Available data:
┄┄┄┄┄┄
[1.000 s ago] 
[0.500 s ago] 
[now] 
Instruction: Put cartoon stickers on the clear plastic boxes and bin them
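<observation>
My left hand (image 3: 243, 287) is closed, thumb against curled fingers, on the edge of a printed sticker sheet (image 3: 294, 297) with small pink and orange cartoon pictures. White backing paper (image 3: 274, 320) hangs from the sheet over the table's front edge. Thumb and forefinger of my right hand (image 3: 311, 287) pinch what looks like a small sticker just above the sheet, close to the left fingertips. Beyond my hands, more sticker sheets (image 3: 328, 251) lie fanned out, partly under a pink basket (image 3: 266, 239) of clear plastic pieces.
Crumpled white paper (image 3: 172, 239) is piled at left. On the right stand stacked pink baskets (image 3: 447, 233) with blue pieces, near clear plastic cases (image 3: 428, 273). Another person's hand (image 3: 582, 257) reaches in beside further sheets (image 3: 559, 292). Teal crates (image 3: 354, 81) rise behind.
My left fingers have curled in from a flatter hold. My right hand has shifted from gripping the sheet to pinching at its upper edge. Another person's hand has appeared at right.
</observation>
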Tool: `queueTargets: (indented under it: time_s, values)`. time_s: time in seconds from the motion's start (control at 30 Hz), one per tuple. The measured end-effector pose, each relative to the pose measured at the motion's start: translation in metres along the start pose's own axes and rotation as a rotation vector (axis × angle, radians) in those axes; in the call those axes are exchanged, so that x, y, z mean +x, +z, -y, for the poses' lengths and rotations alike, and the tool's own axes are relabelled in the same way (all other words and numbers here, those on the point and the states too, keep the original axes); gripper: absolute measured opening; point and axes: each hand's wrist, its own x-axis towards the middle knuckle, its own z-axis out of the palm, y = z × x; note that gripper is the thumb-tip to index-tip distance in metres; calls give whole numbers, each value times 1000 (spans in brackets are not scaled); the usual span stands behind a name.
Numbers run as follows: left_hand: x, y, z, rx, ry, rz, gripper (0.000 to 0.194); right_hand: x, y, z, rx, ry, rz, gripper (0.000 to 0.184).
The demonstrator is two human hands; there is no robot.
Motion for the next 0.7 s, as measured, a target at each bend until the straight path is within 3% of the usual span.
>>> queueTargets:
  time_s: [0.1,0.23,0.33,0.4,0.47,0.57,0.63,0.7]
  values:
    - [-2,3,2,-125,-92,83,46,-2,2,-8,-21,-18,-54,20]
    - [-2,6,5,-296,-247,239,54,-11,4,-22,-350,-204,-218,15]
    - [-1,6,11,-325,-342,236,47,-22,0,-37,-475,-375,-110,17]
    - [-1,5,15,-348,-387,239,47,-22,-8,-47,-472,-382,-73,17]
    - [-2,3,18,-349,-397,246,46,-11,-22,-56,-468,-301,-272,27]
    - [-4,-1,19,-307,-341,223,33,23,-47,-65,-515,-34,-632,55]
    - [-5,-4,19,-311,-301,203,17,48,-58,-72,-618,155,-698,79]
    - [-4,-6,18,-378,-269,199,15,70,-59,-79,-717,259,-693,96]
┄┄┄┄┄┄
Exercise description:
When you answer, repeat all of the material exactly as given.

Exercise solution:
[1.000 s ago] 
[0.500 s ago] 
[now] 
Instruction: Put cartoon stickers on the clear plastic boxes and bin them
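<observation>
My left hand (image 3: 243, 287) is closed, thumb against curled fingers, on the edge of a printed sticker sheet (image 3: 294, 297) with small pink and orange cartoon pictures. White backing paper (image 3: 274, 320) hangs from the sheet over the table's front edge. Thumb and forefinger of my right hand (image 3: 311, 287) pinch what looks like a small sticker just above the sheet, close to the left fingertips. Beyond my hands, more sticker sheets (image 3: 328, 251) lie fanned out, partly under a pink basket (image 3: 266, 239) of clear plastic pieces.
Crumpled white paper (image 3: 172, 239) is piled at left. On the right stand stacked pink baskets (image 3: 447, 233) with blue pieces, near clear plastic cases (image 3: 428, 273). Another person's hand (image 3: 582, 257) reaches in beside further sheets (image 3: 559, 292). Teal crates (image 3: 354, 81) rise behind.
My left fingers have curled in from a flatter hold. My right hand has shifted from gripping the sheet to pinching at its upper edge. Another person's hand has appeared at right.
</observation>
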Tool: `queueTargets: (indented under it: time_s, values)`. time_s: time in seconds from the motion's start (control at 30 Hz), one per tuple. The measured end-effector pose, each relative to the pose measured at the motion's start: translation in metres along the start pose's own axes and rotation as a rotation vector (axis × angle, radians) in those axes; in the call those axes are exchanged, so that x, y, z mean +x, +z, -y, for the poses' lengths and rotations alike, and the tool's own axes are relabelled in the same way (all other words and numbers here, those on the point and the states too, keep the original axes); gripper: absolute measured opening; point and axes: each hand's wrist, its own x-axis towards the middle knuckle, its own z-axis out of the palm, y = z × x; note that gripper is the thumb-tip to index-tip distance in metres; calls give whole numbers, each value times 1000 (spans in brackets are not scaled); the usual span stands behind a name.
Numbers run as follows: left_hand: x, y, z, rx, ry, rz, gripper (0.000 to 0.194); right_hand: x, y, z, rx, ry, rz, gripper (0.000 to 0.184).
The demonstrator is two human hands; there is no robot.
Motion for the next 0.7 s, as measured, a target at each bend until the straight path is within 3% of the usual span.
>>> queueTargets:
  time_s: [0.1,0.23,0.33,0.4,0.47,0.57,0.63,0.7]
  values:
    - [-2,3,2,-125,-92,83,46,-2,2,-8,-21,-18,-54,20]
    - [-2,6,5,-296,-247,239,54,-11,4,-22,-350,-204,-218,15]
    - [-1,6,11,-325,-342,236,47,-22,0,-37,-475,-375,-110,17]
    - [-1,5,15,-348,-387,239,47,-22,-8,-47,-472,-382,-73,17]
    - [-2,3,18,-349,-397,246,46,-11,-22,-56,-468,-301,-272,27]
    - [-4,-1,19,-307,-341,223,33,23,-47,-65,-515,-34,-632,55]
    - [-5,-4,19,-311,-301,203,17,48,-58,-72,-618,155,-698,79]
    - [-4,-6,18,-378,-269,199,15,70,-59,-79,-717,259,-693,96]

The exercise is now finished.